§ **DESCRIPTION OF THE TASK**
Answer with the exact lines of the following material from the one containing "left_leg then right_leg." through the one containing "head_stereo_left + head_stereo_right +", both end lines included.

Top of INFORMATION SUPPLIED

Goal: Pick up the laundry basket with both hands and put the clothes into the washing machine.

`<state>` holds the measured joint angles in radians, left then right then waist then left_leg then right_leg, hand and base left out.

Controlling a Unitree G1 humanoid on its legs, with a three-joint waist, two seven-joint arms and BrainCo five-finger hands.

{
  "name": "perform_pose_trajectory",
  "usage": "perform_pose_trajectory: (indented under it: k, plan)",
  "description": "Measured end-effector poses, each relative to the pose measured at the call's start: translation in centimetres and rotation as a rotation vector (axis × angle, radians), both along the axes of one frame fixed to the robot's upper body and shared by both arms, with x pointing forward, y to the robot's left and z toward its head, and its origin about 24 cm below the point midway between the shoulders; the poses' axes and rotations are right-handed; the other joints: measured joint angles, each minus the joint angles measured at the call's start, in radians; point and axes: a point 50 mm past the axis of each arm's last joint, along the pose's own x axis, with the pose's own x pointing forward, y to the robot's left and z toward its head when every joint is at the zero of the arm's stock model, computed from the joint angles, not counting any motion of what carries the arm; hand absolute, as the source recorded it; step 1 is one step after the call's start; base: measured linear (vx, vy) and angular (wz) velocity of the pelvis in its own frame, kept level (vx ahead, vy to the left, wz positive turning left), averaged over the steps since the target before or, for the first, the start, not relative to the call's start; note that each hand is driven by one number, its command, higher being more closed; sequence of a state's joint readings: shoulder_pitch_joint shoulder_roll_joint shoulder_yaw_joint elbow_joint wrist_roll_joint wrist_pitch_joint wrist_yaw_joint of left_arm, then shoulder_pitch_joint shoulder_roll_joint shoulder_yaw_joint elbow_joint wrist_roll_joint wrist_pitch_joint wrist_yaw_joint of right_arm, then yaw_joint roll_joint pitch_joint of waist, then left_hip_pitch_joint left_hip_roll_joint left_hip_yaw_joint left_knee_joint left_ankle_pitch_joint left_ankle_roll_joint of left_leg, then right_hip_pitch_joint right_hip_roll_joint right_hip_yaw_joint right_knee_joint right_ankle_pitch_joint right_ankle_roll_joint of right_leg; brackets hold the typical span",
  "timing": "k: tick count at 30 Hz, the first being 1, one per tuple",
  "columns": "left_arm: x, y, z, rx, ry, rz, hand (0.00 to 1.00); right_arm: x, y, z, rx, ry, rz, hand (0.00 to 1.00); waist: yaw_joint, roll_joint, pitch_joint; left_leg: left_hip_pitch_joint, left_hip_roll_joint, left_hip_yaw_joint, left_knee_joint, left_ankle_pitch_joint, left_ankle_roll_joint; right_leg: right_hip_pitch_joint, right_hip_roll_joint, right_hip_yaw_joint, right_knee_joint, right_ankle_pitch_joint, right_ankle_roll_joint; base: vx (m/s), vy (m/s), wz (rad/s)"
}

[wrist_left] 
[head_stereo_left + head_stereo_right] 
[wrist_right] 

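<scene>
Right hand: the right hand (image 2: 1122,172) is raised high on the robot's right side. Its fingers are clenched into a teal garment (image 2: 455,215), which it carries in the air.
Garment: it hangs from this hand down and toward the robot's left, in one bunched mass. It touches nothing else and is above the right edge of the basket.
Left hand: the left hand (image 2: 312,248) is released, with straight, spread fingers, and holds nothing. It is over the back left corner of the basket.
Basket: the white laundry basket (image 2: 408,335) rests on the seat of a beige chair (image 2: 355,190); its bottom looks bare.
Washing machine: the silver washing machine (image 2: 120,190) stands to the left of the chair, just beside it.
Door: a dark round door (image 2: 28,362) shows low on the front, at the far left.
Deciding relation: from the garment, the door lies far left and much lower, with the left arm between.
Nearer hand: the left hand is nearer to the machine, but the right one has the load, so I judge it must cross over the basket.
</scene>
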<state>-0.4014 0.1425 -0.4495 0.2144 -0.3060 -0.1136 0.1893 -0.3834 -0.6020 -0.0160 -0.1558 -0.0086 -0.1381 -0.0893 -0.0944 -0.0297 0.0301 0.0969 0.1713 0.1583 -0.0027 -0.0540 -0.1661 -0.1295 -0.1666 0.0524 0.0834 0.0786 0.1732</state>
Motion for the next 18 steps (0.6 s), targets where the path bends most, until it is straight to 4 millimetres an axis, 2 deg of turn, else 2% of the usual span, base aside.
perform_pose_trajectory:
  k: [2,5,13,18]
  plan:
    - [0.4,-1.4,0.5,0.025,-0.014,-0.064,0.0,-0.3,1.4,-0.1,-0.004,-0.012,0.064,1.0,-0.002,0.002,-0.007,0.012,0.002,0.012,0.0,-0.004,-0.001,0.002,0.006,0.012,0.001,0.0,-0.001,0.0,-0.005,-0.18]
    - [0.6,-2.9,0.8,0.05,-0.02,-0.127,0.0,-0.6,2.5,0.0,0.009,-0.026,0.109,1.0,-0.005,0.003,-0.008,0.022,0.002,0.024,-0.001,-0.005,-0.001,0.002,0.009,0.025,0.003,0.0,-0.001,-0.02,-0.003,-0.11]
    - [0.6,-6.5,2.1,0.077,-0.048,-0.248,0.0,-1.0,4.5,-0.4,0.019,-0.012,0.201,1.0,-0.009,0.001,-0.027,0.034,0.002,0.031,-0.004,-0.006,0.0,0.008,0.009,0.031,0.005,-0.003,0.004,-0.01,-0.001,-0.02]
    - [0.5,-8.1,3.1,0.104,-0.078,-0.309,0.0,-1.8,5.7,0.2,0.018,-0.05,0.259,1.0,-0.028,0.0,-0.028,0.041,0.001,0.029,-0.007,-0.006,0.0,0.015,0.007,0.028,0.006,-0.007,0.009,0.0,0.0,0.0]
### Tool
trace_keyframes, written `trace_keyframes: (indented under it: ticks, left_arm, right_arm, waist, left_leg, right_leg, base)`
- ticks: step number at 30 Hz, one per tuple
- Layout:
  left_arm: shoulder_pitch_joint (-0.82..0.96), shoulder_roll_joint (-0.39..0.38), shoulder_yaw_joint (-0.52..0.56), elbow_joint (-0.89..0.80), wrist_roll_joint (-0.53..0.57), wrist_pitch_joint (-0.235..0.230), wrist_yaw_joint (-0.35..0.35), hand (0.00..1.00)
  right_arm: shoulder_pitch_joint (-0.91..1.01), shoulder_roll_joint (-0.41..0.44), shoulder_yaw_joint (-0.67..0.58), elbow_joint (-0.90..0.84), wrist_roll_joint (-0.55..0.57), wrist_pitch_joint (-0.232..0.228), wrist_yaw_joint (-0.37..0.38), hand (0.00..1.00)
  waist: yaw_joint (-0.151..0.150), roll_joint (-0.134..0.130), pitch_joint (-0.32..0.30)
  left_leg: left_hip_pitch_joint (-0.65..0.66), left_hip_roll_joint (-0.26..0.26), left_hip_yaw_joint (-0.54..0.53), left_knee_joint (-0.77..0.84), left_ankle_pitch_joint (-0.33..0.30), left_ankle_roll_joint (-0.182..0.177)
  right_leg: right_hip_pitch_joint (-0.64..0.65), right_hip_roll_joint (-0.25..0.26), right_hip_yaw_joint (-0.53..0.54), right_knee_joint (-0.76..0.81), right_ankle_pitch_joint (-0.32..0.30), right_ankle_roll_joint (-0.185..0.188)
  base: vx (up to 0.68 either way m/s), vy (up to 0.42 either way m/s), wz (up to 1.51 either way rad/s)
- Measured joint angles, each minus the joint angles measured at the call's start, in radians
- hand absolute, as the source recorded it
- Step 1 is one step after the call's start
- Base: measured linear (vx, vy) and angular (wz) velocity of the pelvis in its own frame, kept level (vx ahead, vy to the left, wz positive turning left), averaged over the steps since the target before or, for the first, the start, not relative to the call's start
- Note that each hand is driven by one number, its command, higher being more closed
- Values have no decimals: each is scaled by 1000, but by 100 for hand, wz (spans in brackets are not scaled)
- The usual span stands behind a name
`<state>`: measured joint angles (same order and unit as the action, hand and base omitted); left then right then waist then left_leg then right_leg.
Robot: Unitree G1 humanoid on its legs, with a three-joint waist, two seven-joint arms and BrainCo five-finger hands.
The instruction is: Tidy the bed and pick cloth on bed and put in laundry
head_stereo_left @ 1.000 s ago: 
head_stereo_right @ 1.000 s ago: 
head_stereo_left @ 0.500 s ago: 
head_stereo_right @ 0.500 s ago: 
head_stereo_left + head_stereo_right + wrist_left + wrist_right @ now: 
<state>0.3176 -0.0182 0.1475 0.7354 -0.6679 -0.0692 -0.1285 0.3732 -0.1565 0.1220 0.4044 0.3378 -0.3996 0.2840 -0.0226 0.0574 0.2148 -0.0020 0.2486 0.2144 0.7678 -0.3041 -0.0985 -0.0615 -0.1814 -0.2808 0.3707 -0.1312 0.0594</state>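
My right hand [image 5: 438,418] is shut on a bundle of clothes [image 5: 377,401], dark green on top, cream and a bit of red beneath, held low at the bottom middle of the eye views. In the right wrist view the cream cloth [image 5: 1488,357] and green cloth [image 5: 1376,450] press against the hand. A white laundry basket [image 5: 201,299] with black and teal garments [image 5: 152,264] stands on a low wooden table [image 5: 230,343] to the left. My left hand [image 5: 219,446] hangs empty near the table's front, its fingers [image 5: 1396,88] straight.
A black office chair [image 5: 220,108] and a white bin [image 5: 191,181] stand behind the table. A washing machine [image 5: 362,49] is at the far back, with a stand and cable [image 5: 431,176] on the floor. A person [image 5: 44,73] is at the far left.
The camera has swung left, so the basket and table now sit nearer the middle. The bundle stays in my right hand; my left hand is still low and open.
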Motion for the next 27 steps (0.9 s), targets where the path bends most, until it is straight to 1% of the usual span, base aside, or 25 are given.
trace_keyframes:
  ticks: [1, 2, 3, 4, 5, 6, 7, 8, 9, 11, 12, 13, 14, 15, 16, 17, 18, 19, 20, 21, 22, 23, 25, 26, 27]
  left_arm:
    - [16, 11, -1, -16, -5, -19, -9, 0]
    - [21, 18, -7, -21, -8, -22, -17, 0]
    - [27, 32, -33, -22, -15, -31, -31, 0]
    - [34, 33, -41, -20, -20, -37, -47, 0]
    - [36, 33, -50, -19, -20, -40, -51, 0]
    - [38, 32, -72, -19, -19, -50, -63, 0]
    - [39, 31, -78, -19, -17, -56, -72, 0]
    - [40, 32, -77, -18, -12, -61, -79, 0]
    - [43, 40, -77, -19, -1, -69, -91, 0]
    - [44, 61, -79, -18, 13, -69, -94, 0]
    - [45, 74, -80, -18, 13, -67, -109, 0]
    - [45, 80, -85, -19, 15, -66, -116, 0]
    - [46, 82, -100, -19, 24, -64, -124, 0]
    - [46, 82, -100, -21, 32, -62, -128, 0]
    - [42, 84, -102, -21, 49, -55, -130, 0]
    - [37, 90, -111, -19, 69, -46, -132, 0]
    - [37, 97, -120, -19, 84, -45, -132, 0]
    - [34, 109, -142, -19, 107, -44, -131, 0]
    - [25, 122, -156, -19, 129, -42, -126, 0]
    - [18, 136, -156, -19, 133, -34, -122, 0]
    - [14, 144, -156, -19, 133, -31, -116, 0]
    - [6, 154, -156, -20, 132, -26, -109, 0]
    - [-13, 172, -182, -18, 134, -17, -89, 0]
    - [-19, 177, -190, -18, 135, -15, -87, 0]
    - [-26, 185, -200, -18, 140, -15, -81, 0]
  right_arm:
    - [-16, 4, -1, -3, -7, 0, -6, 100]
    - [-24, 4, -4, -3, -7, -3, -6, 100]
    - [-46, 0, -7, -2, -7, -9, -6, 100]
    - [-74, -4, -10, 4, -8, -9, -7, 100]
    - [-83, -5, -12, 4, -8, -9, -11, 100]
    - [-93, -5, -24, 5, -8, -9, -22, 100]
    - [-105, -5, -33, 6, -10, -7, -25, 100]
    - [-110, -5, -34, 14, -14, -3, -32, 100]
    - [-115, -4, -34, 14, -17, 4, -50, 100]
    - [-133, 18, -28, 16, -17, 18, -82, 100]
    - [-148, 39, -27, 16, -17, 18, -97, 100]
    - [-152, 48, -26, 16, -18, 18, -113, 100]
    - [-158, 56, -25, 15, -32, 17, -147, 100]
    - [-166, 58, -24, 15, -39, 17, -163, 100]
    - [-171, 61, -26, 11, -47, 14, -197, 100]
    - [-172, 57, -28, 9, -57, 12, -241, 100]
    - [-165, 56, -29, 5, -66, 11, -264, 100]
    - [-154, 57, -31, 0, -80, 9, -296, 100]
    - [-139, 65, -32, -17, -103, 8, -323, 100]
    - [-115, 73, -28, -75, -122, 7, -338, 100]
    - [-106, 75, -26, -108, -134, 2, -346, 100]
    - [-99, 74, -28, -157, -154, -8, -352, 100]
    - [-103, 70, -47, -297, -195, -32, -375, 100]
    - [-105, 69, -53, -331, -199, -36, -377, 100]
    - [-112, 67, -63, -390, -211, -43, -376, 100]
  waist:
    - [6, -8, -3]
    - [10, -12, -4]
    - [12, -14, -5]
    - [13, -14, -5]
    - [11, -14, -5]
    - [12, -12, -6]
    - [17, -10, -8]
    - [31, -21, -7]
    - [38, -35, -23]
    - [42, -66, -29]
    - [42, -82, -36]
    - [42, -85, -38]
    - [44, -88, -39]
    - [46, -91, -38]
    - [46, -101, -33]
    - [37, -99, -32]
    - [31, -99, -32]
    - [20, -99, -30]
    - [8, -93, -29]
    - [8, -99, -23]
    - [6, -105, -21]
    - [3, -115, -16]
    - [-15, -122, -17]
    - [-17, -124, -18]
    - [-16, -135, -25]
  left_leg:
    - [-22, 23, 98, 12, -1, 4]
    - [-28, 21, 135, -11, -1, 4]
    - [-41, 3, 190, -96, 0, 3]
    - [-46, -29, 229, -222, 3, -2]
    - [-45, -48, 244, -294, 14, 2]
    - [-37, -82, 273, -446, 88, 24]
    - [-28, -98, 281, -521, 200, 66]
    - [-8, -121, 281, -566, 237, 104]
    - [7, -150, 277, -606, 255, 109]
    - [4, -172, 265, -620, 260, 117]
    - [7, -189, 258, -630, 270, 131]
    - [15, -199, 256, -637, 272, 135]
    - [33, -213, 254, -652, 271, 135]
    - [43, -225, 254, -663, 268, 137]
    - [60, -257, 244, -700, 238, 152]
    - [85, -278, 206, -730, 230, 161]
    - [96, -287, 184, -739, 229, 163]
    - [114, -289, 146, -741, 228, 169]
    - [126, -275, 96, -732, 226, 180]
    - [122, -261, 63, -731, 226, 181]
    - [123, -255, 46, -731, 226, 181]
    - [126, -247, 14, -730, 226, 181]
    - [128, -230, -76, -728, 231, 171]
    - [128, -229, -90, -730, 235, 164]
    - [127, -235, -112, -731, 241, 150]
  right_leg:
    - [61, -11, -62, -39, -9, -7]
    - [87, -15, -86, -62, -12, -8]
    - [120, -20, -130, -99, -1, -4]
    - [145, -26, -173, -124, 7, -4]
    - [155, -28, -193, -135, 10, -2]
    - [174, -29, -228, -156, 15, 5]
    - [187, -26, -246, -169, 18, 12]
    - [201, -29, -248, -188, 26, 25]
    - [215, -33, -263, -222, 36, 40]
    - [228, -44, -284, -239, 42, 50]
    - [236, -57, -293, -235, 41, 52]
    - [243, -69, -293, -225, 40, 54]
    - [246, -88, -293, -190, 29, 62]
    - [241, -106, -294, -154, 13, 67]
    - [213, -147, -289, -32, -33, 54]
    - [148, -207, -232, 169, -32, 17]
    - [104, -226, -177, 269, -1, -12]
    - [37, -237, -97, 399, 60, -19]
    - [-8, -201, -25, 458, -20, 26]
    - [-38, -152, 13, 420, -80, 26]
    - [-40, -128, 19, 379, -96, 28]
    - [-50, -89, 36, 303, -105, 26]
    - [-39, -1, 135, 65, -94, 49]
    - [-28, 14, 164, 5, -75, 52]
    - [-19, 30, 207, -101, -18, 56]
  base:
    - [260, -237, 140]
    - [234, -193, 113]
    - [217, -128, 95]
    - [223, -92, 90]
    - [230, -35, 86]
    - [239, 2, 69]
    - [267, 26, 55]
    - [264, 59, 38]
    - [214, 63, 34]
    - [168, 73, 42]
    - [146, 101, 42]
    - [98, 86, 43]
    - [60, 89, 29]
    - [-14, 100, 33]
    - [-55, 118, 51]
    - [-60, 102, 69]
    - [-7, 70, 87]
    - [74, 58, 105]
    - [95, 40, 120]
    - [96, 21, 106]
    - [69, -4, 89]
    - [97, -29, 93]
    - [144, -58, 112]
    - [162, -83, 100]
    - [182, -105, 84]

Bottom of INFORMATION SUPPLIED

§ **PROBLEM SOLUTION**
`<state>`: measured joint angles (same order and unit as the action, hand and base omitted); left then right then waist then left_leg then right_leg.
Robot: Unitree G1 humanoid on its legs, with a three-joint waist, two seven-joint arms and BrainCo five-finger hands.
The instruction is: Tidy the bed and pick cloth on bed and put in laundry
head_stereo_left @ 1.000 s ago: 
head_stereo_right @ 1.000 s ago: 
head_stereo_left @ 0.500 s ago: 
head_stereo_right @ 0.500 s ago: 
head_stereo_left + head_stereo_right + wrist_left + wrist_right @ now: 

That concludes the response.